-- EXERCISE DESCRIPTION --
Please write out exactly the lines of the data below from the line holding "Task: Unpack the" through the line holding "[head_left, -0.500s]", and leave out the rest.
DATA FOR ANALYSIS section start
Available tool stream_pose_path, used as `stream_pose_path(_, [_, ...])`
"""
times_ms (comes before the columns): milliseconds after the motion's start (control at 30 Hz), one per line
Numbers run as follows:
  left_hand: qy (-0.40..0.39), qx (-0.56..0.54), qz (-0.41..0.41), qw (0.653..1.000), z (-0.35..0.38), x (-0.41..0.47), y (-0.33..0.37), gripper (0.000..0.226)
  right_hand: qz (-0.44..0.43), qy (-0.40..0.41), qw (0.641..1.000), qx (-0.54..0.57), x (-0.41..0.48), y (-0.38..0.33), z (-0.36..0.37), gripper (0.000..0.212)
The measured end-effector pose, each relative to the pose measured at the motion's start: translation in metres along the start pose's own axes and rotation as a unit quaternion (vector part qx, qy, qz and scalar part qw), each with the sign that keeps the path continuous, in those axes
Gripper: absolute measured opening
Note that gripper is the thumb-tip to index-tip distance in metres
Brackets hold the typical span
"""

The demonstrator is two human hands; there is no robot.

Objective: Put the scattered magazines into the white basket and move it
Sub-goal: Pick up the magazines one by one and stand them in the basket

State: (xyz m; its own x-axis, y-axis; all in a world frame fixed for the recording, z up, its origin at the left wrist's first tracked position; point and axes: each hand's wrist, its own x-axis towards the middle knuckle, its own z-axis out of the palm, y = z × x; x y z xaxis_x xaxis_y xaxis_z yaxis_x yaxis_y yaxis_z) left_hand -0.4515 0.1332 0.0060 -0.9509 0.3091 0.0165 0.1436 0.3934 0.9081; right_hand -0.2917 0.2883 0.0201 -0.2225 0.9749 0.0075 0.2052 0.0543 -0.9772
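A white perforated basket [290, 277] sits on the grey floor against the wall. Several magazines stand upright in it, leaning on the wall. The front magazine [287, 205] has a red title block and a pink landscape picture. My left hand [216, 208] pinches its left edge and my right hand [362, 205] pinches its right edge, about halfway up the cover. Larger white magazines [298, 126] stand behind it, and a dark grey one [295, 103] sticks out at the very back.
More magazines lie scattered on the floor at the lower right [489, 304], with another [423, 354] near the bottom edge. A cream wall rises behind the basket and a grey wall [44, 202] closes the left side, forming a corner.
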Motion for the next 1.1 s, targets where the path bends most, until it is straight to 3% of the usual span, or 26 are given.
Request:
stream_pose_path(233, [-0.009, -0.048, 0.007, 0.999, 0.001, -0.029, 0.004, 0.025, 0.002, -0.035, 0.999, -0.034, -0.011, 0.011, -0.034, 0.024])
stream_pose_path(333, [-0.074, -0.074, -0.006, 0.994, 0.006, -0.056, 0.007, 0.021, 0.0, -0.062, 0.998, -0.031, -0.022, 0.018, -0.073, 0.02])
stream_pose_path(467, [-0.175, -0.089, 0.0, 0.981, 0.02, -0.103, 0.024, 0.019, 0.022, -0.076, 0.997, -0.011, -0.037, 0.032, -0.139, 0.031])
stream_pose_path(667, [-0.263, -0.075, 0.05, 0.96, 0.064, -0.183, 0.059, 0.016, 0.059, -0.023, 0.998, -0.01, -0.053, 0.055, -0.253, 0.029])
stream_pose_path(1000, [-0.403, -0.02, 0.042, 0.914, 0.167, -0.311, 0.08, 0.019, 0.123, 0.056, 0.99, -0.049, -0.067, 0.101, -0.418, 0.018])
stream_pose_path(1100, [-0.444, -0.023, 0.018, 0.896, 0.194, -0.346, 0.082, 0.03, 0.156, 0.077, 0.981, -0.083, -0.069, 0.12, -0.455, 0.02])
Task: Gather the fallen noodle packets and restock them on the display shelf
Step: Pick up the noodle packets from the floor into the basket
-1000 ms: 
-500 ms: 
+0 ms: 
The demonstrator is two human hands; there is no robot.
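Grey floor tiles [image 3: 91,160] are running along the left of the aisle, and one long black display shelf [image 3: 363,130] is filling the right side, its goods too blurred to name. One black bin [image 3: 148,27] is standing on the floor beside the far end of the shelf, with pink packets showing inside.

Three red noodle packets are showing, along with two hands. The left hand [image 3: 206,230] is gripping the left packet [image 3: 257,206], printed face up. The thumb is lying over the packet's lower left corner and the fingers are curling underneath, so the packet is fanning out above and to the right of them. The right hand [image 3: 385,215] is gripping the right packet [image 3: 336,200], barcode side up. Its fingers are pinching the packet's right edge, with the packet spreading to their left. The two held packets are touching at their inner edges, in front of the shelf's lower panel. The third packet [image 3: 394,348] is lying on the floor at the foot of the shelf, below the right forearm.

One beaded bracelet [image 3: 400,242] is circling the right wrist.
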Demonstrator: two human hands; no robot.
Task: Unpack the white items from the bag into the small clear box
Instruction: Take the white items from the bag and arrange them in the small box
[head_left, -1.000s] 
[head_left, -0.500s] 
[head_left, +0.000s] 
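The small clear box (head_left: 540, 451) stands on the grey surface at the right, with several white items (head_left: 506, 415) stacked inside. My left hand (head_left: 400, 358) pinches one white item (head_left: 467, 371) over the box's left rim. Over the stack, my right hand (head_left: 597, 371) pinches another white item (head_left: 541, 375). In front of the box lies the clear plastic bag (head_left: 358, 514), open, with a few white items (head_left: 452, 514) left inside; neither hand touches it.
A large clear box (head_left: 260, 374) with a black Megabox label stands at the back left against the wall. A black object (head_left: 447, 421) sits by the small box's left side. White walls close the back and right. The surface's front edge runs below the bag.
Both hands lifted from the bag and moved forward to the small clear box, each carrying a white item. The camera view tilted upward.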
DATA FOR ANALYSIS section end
-- WRITTEN REPLY --
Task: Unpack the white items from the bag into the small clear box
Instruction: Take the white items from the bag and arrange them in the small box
[head_left, -1.000s] 
[head_left, -0.500s] 

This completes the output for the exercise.